I want to replace the text of matched re patterns in a string and can do this using re.sub()
. If I pass it a function as the repl
argument in the call it works as desired, as illustrated below:
from __future__ import print_function
import re
pattern = r'(?P<text>.*?)(?:<(?P<tag>\w+)>(?P<content>.*)</(?P=tag)>|$)'
my_str = "Here's some <first>sample stuff</first> in the " \
"<second>middle</second> of some other text."
def replace(m):
return ''.join(map(lambda v: v if v else '',
map(m.group, ('text', 'content'))))
cleaned = re.sub(pattern, replace, my_str)

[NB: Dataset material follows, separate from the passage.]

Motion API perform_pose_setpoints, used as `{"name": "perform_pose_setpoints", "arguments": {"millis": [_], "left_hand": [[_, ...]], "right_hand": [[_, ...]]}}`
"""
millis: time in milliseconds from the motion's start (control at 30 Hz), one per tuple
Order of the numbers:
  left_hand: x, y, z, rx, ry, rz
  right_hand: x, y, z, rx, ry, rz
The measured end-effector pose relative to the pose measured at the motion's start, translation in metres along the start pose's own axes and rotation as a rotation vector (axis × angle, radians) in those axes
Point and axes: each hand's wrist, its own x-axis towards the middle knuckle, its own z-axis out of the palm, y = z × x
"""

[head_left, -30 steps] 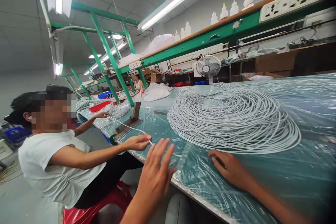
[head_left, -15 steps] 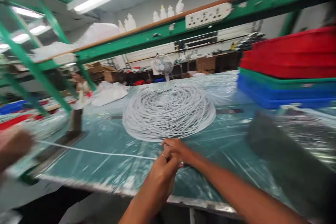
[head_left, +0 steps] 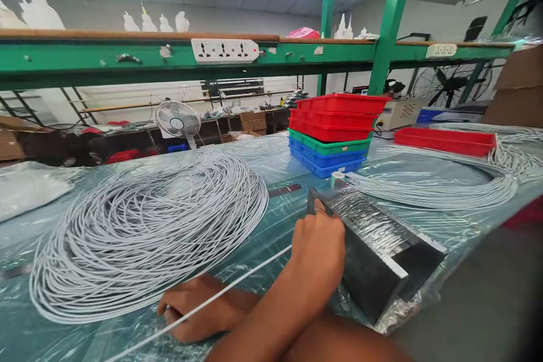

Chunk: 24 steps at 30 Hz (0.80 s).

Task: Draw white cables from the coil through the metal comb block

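Observation:
My left hand, with a ring on one finger, is closed around a thin grey-white cable. It reaches across over my right arm, its fingers against the near plate of a black two-plate holder. Between the plates lies shiny, silvery strand-like material. My right hand rests low at the table, beside the near edge of a large coil of cable. Its fingers are curled; whatever is in them is hidden. The held cable passes in front of this hand down to the bottom edge.
Stacked red, green and blue trays stand behind the holder. Farther right lie another cable coil and a red tray. A green shelf beam with a socket strip runs above the plastic-covered table.
The view has swung right. My hands, together in front of the coil before, are now apart, the left at the black holder with the cable. The other person's hand at left is out of view.

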Motion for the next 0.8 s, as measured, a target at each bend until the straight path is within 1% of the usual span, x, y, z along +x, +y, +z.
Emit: {"name": "perform_pose_setpoints", "arguments": {"millis": [67, 200, 400, 567, 733, 800], "left_hand": [[0.0, 0.001, 0.001, -0.01, -0.005, -0.006], [-0.001, 0.001, 0.004, -0.035, 0.018, 0.013], [-0.001, 0.003, 0.007, -0.053, 0.046, 0.016], [-0.004, 0.007, 0.006, -0.069, 0.03, 0.042], [-0.005, 0.004, 0.016, -0.052, 0.102, 0.112], [-0.005, 0.003, 0.021, -0.019, 0.169, 0.154]], "right_hand": [[0.0, -0.004, -0.005, -0.052, -0.014, -0.002], [-0.001, -0.011, -0.012, -0.078, -0.025, 0.005], [0.0, -0.006, -0.005, -0.117, 0.012, -0.017], [0.0, -0.003, 0.001, -0.155, 0.064, -0.052], [-0.001, -0.006, 0.001, -0.164, 0.086, -0.039], [-0.001, -0.008, 0.001, -0.163, 0.087, -0.039]]}}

print('cleaned: {!r}'.format(cleaned))
Output:
cleaned: "Here's some sample stuff in the middle of some other text."
However from the documentation it sounds like I should be able to get the same results by just passing it a replacement string with references to the named groups in it. However my attempt to do that didn't work because sometimes a group is unmatched and the value returned for it is None
(rather than an empty string ''
).
cleaned = re.sub(pattern, r'\g<text>\g<content>', my_str)

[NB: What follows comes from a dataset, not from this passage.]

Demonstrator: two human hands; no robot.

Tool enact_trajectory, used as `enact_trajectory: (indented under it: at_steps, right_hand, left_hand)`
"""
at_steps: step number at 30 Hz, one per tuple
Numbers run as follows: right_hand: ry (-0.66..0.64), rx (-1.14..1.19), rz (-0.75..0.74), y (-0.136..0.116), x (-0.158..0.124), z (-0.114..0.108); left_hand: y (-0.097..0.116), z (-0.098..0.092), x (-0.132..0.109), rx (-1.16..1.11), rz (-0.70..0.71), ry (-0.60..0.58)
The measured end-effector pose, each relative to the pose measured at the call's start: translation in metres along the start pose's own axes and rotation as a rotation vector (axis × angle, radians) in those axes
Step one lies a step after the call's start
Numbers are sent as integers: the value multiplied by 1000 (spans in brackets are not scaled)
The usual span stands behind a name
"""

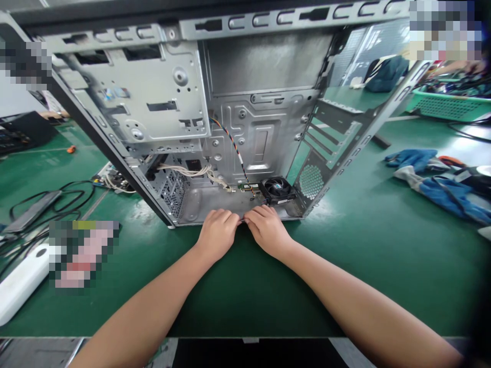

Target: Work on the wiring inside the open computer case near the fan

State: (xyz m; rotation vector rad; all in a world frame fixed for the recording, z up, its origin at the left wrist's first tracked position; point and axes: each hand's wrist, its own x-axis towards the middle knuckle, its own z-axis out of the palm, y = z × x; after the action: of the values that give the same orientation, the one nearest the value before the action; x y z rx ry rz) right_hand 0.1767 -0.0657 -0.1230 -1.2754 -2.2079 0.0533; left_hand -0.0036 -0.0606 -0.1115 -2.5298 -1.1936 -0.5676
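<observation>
An open grey metal computer case (253, 128) lies on the green table (345, 266), its inside facing me. My left hand (218, 232) and my right hand (267, 228) rest knuckle to knuckle at the case's near bottom edge, both with fingers curled closed on something small between them that I cannot make out. Just beyond my right hand sits a black cooler fan (276, 189) on a small board. A twisted coloured cable (233, 148) runs down to the board, and a bundle of pale cables (192, 172) lies to the left.
Black cables (57, 197) and a white device (21, 281) lie at the left. Blue cloth (433, 179) is at the right, a green basket (448, 105) behind it, a dark bag (385, 74) farther back. A small orange item (71, 149) lies far left.
</observation>
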Motion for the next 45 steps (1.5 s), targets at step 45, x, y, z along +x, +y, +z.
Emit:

print('cleaned: {!r}'.format(cleaned))
Output:
Traceback (most recent call last):
File "test_resub.py", line 21, in <module>
cleaned = re.sub(pattern, r'\g<text>\g<content>', my_str)

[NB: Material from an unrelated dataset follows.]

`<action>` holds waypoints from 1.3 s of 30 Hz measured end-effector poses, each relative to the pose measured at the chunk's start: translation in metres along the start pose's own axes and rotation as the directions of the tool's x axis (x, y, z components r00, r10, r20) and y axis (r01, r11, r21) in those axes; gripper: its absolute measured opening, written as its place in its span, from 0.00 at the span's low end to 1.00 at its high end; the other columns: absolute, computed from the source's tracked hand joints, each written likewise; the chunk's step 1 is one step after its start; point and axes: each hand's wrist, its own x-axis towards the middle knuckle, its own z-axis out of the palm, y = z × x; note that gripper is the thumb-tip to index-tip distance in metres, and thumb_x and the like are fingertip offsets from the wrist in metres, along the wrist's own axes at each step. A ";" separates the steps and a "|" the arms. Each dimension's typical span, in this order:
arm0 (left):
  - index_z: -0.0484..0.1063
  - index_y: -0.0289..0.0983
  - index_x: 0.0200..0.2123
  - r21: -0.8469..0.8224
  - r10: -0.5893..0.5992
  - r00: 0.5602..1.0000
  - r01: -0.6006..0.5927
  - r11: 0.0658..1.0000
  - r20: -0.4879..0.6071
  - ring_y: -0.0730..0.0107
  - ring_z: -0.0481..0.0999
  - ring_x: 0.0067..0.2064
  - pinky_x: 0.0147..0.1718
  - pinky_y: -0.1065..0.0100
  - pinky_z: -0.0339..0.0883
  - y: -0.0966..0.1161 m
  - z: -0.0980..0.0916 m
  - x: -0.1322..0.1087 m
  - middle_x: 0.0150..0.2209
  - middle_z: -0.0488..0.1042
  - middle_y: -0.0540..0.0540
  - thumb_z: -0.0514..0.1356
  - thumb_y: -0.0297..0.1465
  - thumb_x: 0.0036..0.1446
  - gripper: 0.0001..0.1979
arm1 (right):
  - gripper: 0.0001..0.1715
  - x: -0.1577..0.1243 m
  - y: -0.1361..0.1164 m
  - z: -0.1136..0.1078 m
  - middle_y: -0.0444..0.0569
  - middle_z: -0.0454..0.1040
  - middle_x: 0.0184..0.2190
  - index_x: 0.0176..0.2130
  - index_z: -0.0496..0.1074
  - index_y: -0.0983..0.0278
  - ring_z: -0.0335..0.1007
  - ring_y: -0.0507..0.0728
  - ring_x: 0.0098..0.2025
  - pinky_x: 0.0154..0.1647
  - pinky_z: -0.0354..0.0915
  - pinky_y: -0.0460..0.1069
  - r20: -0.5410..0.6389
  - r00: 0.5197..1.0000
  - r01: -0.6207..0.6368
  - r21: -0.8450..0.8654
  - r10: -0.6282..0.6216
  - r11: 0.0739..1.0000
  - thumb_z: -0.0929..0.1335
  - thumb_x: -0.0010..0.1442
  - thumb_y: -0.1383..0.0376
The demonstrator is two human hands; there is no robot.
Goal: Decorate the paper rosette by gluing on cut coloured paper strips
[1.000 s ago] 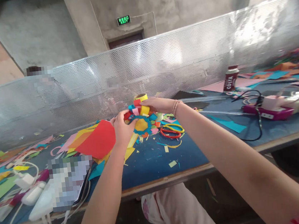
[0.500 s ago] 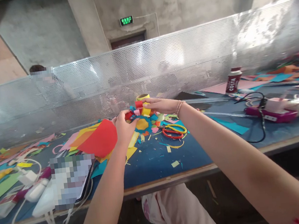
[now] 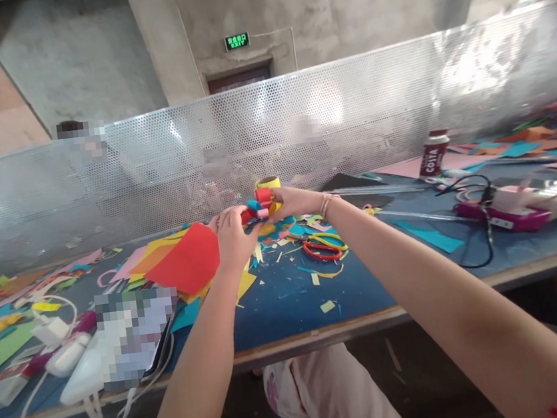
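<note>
A small paper craft of rolled loops in red, blue, pink and yellow [image 3: 257, 205] is between my hands above the middle of the table. My left hand [image 3: 232, 233] grips its left side, fingers curled behind it and thumb underneath. At the right side, my right hand [image 3: 298, 200] has its fingers closed on the yellow and red loops. Just behind stands a yellow roll [image 3: 268, 182]. Scissors with yellow and red handles [image 3: 323, 249] lie to the right, below my right wrist. Left of my left hand is a red paper sheet [image 3: 186, 260] on other coloured sheets.
Paper scraps [image 3: 328, 306] litter the blue table [image 3: 281, 316]. A phone [image 3: 144, 331] and white cables lie at the left. A brown bottle [image 3: 434, 152] and purple power strip [image 3: 521, 216] stand at the right. A perforated metal screen [image 3: 372, 104] runs along the back.
The paper craft has tilted, so its blue, yellow-centred face no longer shows plainly. My right hand has curled its fingers in around the loops; my left hand has shifted slightly right.
</note>
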 end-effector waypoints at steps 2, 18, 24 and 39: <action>0.64 0.40 0.51 -0.026 0.004 1.000 -0.004 1.000 0.014 0.51 0.70 0.54 0.56 0.47 0.56 0.002 -0.001 0.000 0.48 0.73 0.37 0.69 0.34 0.48 0.27 | 0.23 -0.001 -0.004 0.001 0.49 0.76 0.39 0.43 0.73 0.64 0.72 0.57 0.42 0.45 0.70 0.51 0.032 0.999 -0.026 -0.077 0.028 0.997 0.73 0.44 0.67; 0.74 0.39 0.36 -0.225 -0.308 0.947 0.320 0.920 0.089 0.60 0.77 0.42 0.45 0.60 0.67 0.012 -0.012 0.011 0.36 0.78 0.43 0.60 0.36 0.56 0.08 | 0.21 -0.001 -0.005 0.013 0.50 0.75 0.37 0.43 0.71 0.67 0.71 0.57 0.42 0.46 0.68 0.52 -0.028 0.999 0.024 -0.166 -0.029 0.986 0.71 0.47 0.62; 0.74 0.39 0.37 -0.198 -0.328 0.942 0.335 0.921 0.071 0.59 0.76 0.44 0.49 0.56 0.65 0.011 -0.011 0.011 0.36 0.78 0.43 0.58 0.36 0.58 0.09 | 0.22 0.001 0.006 0.022 0.50 0.75 0.39 0.43 0.72 0.66 0.71 0.58 0.43 0.46 0.68 0.53 -0.086 0.994 0.062 -0.062 -0.068 0.996 0.71 0.48 0.62; 0.66 0.36 0.49 -0.058 -0.353 0.927 0.348 0.935 -0.129 0.54 0.72 0.52 0.54 0.53 0.61 -0.028 -0.006 0.007 0.49 0.73 0.36 0.64 0.39 0.51 0.24 | 0.27 -0.011 0.084 0.021 0.43 0.75 0.34 0.41 0.70 0.61 0.73 0.54 0.37 0.39 0.70 0.49 -0.627 0.727 0.121 0.518 0.280 0.847 0.74 0.41 0.57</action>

File "C:\Python\lib\re.py", line 151, in sub
return _compile(pattern, flags).sub(repl, string, count)
File "C:\Python\lib\re.py", line 278, in filter
return sre_parse.expand_template(template, match)
File "C:\Python\lib\sre_parse.py", line 802, in expand_template
raise error, "unmatched group"
sre_constants.error: unmatched group
What am I doing wrong or not understanding?